## Exercise description
Will you give the material below again, every line exactly as it is?

## Given information
<<<<

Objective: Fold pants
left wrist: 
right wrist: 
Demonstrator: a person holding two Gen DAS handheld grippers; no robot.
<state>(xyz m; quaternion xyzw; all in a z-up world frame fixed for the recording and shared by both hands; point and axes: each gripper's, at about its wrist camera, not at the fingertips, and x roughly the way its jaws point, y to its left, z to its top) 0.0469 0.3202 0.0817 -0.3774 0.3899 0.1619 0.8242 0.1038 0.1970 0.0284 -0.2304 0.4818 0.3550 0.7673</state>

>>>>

## Written solution
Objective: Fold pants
left wrist: 
right wrist: 
Demonstrator: a person holding two Gen DAS handheld grippers; no robot.
<state>(xyz m; quaternion xyzw; all in a z-up world frame fixed for the recording and shared by both hands; point and axes: each gripper's, at about its wrist camera, not at the fingertips, and x roughly the way its jaws point, y to its left, z to its top) 0.0469 0.3202 0.0817 -0.3774 0.3899 0.1619 0.8242 0.1038 0.1970 0.0284 -0.2304 0.4818 0.3550 0.7673</state>

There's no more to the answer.